In my dating days, (with a wooden club, wearing a loin cloth, looking for a woman to drag back to my cave), I was never short of confidence. No charm, no personality, I was dog ugly, but in my mind I was irresistably gorgeous. And my mum would agree with me. So it must have been true. Yet I was not without success.
There’s the answer then. You wanna meet people, put your fucking phone down for ten sodding minutes and GET OUT THERE. Ahhhh, another problem. I’m shy. I’m spotty. I’m ugly. I’m obese. I’m not good at talking to strangers. Hmmmmmm…
Then you need coaching. That’s all. Its just a matter of confidence in yourself, your personality and your ability to pretend to be charming, interesting and shaggable.

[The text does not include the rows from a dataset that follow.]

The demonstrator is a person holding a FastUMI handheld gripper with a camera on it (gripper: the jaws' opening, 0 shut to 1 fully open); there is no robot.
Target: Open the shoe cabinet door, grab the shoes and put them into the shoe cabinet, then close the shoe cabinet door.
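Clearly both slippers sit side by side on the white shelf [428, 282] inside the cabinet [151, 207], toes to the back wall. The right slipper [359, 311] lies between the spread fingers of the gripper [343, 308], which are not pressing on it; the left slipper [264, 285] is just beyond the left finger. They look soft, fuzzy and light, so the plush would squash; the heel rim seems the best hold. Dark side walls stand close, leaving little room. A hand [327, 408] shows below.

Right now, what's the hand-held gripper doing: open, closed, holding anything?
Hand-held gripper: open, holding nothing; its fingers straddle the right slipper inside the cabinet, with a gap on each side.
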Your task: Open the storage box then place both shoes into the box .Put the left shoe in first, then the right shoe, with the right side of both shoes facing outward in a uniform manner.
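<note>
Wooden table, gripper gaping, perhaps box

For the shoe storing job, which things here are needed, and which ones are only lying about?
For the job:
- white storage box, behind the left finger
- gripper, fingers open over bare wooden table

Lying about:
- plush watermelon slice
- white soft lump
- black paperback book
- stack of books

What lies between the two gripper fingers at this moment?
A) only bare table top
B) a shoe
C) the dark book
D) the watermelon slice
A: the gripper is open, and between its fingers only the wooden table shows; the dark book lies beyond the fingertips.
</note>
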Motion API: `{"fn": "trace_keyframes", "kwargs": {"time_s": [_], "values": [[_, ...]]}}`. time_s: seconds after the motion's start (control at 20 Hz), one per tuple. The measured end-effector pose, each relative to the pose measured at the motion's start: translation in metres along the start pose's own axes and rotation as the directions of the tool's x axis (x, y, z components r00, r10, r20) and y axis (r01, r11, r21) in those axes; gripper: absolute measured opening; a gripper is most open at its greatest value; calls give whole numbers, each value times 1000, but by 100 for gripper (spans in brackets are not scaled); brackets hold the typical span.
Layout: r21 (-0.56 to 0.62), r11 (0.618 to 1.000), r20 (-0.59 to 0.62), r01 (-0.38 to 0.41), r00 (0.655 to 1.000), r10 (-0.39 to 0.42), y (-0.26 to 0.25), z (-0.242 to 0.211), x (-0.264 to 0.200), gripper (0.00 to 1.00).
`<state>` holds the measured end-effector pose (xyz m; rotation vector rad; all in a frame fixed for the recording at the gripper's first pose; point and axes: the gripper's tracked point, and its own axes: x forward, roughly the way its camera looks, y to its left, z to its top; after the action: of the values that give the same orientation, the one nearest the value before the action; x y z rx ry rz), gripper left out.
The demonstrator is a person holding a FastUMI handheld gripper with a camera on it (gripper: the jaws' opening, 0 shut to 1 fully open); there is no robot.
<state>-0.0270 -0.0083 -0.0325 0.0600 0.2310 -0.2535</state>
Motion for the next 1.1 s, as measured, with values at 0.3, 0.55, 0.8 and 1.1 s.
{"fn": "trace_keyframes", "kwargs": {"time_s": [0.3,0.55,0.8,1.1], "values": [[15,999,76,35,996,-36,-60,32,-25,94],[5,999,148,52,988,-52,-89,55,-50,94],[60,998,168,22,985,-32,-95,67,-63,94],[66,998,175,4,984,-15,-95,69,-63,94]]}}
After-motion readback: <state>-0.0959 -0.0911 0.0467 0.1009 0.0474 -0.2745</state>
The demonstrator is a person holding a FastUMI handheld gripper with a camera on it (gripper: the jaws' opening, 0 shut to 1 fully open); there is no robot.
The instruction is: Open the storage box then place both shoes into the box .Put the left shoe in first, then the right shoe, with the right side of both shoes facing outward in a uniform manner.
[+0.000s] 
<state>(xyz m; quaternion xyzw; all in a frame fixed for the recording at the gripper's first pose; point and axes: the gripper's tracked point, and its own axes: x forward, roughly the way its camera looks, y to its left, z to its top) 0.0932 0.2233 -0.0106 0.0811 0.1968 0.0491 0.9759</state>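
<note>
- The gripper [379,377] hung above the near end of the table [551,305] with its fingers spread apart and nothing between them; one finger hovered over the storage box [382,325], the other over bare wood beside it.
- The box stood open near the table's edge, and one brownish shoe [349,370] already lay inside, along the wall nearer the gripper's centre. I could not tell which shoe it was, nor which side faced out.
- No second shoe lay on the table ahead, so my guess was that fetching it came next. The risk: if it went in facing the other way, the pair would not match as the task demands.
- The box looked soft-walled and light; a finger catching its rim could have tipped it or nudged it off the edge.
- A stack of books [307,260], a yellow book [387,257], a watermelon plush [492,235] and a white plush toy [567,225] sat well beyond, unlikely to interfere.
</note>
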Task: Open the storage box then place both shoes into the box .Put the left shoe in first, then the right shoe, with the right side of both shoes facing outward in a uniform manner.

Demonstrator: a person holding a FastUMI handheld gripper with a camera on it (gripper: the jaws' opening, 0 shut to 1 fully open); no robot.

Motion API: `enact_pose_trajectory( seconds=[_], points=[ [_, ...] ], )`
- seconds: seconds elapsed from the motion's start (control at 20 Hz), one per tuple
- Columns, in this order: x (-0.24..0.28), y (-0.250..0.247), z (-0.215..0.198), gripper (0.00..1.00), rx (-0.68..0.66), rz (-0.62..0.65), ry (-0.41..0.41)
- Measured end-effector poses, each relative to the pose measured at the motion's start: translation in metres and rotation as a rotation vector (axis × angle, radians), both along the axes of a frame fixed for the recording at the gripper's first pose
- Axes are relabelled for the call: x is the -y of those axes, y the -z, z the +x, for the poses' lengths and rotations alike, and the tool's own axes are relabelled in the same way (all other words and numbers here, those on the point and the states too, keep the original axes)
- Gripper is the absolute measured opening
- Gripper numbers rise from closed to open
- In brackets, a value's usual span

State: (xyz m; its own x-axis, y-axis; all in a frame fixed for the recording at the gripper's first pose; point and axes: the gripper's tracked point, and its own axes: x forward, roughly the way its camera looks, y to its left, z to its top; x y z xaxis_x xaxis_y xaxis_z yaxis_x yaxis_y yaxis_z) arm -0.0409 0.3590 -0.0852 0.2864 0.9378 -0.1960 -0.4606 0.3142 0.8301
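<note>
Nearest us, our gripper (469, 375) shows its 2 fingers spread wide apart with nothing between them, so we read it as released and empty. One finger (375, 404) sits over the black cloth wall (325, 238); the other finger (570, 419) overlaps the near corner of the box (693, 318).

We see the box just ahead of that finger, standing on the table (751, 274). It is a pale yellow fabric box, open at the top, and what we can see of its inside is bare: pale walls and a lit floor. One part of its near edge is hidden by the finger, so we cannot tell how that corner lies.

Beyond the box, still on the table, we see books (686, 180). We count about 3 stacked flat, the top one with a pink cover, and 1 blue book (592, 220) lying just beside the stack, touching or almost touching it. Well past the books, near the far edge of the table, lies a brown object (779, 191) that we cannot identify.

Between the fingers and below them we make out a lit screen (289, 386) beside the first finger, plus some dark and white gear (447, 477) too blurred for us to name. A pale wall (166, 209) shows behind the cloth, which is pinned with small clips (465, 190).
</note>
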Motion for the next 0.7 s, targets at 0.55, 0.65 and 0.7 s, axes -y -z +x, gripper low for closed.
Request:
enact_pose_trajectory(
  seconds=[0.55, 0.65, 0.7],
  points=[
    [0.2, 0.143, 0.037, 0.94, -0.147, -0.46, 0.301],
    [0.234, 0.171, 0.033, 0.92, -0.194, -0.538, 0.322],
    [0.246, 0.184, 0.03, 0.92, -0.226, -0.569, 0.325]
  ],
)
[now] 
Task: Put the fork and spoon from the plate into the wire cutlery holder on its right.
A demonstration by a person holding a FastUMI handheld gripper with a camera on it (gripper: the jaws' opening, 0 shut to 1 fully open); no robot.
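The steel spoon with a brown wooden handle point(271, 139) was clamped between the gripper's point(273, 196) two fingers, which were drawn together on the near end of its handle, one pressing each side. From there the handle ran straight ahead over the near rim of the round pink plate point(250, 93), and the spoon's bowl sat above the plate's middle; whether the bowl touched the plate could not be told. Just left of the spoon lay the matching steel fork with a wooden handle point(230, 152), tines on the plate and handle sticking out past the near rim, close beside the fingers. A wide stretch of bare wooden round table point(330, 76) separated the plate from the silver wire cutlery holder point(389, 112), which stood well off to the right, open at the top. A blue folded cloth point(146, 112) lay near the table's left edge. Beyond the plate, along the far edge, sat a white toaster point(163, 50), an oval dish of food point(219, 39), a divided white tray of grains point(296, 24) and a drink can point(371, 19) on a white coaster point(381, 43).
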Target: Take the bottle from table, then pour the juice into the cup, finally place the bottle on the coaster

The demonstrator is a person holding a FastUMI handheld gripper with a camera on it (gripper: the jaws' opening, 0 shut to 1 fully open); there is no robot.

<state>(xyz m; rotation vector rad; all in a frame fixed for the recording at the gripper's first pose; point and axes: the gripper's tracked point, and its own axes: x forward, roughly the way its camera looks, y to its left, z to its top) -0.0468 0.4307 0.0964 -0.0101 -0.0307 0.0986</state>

Though really, its just about initiating discourse. As opposed to intercourse.
In steps Julien Blanc. Here’s a man, albeit another American one, who can change your fortunes with women, who can change your success, who can change you entire life. From nebachy nerd to desirable hunk in just one course of lectures, a dvd box-set or $99.99 online subscription. A ‘PUA’. That’s a pick-up artist (‘scuse me while I puke). Ok, Julien crosses the line from ‘how to be confident enough to meet women’ to ‘how to fuck any woman you meet, even if she’s patently not interested and would rather eat her own leg than get naked with you’. And its that line that’s caused the problem. The one that’s between ‘be assertive’ and ‘ignore the word ‘no’ and even screams of RAPE!!!!’
So we’ve banned him from entering the country to lecture. The Home Secretary herself, Teresa May, who no-one has ever approached in any situation anywhere with an offer of anything, deemed this man a threat. Like a jihadi. Almost like a Lithuanian murderer, but those we let in.
We need people to help our young get together (apparently). But the Julien Blancs of this world do tend to slightly overstress the ‘from zero to sex in 11 minutes’ part of things. But to ban him? Get a grip.
Happy Saturday. Been busy. Don’t ask.